Reaching Out to Others in the Church is Fortifying

I am a little wary of talking about the capital campaign on a Sunday we read from Amos, but here we go.

We are rocks.
I am a rock.  Not in the Simon and Garfunkel, sitting alone in a room, looking out the window, kind of way.  Not in the Rock of Gibraltar, left-over remnant of another era, kind of way.  No, I am a rock, and we are rocks, in the Peter, the rock of the church,– not even the gates of hell will prevail against us — kind of way.
Except, I don’t always feel that strong.  Let’s be honest, I never feel that strong.  Sometimes, I feel that rather than being some unbreakable boulder, I might be nothing more than the chip off of a small pebble.
Last year, in Sunday School, when we studied Peter, I gave each of the students a stone to represent how they are each the rock of the church.  I still have mine.  Here it is.  Tiny little thing, not likely to serve as the foundation for much of anything.
That is a bit how I felt when I was asked to Chair the Lead Gifts effort for the capital campaign.  I felt unsure in my ability to do the job, worried about finding the time as I get ready to be a father, and anxious at the thought of asking people I didn’t know as well as I would like, to make sacrificial commitments, above and beyond their normal giving, to Old First.
Before each meeting, whether it was to ask people to help me call on others, or when I was calling on people directly, I tried to think of something, anything, else I could do to delay making the phone call or getting out of the car.  That little pebble was jostling loose.

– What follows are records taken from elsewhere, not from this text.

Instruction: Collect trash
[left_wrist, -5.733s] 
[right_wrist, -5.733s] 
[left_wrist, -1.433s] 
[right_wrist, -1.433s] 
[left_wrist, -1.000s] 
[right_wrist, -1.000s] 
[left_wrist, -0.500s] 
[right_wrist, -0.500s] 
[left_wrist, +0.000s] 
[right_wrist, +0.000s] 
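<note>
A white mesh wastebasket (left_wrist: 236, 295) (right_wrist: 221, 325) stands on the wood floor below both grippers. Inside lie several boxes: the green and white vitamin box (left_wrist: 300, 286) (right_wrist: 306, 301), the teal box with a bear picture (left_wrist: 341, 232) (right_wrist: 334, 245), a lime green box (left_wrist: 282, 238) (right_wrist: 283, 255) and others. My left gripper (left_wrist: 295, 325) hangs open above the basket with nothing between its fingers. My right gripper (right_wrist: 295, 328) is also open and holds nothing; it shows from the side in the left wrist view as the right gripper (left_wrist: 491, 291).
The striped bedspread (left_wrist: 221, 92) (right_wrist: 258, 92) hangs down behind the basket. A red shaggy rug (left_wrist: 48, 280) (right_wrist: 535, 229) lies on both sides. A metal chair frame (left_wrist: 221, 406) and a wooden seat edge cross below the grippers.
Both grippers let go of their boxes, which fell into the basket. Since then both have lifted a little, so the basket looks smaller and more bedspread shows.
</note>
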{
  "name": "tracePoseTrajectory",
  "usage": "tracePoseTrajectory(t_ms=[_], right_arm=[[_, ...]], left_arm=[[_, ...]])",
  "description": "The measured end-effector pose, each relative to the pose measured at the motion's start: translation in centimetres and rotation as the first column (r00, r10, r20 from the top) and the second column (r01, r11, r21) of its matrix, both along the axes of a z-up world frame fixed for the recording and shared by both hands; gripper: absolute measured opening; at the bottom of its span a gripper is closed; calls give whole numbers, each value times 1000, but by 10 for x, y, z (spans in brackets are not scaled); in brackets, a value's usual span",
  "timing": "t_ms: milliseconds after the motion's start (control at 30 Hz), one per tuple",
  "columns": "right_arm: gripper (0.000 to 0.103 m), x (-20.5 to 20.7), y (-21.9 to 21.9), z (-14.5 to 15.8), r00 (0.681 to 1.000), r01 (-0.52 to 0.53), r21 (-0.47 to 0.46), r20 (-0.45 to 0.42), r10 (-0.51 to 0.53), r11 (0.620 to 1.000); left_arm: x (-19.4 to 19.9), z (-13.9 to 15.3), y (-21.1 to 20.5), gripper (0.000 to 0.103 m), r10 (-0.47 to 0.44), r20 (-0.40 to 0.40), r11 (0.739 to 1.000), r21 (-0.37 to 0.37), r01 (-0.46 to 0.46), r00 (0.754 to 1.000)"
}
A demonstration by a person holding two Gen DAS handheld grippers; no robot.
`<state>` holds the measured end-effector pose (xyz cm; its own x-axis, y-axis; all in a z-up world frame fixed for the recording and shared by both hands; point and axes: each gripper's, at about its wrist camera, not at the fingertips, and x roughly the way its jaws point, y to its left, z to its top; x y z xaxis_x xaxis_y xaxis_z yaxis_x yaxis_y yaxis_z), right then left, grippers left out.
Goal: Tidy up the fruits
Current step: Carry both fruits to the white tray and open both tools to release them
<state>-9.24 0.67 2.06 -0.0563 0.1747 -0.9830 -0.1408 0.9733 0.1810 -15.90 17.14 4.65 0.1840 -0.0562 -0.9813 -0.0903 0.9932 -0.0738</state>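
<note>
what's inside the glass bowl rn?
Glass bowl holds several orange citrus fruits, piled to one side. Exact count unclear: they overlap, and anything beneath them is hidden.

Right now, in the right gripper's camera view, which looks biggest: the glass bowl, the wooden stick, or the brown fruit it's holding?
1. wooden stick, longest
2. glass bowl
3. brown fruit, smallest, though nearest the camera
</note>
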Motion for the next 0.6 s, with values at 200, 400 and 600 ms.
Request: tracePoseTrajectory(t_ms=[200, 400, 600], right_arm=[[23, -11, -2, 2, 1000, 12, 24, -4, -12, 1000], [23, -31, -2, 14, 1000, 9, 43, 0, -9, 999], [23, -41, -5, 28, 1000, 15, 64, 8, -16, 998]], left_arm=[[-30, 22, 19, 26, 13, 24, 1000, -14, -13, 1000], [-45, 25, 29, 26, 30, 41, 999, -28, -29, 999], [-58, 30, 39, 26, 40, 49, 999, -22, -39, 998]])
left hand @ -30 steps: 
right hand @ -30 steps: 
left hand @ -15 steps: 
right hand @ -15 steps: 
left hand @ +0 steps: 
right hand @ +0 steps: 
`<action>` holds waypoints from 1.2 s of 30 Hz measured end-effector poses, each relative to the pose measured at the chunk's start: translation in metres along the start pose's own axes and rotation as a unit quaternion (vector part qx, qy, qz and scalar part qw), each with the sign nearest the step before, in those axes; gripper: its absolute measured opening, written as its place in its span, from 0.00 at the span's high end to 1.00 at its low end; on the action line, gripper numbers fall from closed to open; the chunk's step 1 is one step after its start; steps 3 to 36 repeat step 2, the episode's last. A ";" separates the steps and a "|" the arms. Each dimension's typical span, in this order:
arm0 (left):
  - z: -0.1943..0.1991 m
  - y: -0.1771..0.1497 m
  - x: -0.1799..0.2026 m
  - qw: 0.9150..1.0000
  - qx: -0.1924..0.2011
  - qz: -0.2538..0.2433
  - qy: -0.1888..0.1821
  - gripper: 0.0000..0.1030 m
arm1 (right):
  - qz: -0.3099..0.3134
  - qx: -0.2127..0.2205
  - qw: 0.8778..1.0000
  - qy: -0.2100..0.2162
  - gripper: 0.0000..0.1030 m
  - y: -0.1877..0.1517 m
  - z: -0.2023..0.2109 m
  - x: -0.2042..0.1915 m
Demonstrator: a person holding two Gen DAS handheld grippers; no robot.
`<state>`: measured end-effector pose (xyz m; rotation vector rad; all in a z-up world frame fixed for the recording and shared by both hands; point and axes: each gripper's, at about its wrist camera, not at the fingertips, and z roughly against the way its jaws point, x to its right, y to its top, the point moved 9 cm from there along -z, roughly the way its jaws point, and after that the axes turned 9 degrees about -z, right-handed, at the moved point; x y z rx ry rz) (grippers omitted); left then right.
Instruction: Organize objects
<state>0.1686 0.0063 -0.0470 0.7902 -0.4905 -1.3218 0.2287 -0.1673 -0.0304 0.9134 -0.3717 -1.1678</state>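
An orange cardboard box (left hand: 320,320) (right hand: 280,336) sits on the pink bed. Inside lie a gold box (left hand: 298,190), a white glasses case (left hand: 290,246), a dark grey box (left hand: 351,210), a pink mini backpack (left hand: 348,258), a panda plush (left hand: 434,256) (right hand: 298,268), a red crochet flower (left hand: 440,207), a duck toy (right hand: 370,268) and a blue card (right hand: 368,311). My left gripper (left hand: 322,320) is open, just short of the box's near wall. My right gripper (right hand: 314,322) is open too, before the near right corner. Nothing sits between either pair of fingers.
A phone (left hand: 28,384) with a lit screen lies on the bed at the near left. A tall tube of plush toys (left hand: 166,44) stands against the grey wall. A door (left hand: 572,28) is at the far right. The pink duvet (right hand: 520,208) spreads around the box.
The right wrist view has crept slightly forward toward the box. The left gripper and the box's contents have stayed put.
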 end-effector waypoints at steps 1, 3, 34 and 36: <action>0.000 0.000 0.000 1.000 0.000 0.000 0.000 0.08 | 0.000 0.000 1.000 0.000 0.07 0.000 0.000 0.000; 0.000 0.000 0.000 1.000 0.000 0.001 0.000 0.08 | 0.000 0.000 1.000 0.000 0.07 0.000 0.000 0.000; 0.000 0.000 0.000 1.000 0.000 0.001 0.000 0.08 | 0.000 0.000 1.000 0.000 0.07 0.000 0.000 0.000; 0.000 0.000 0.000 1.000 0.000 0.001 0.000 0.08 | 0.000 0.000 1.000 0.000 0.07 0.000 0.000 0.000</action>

But then a wondrous thing would happen, I picked up the phone, or knocked on the door, and was met with a warm greeting and proceeded to learn just a little bit more about some other rocks of the church.  The example and stories of those rocks helped steady and strengthen my little pebble, binding it with others.  The anonymity of the Lead Gifts process, precludes me from naming those I want to publicly thank, but please know that I am personally thankful.
That is why I have my hand in the capital campaign.  Reaching out to others in the church has been a fortifying experience for me and my faith.  With the hands of everyone here in the capital campaign, each of our rocks will jostle a little less, become a little stronger, and make for a surer foundation for the church.
It is true, our building needs some work.  And it is true, our outreach might benefit from some deliberative consideration of new contexts.  But, more than either of those, I need your hand in the campaign, we need your hand in the campaign, the church needs your hand in the campaign, and maybe, you need your hand in the campaign as well.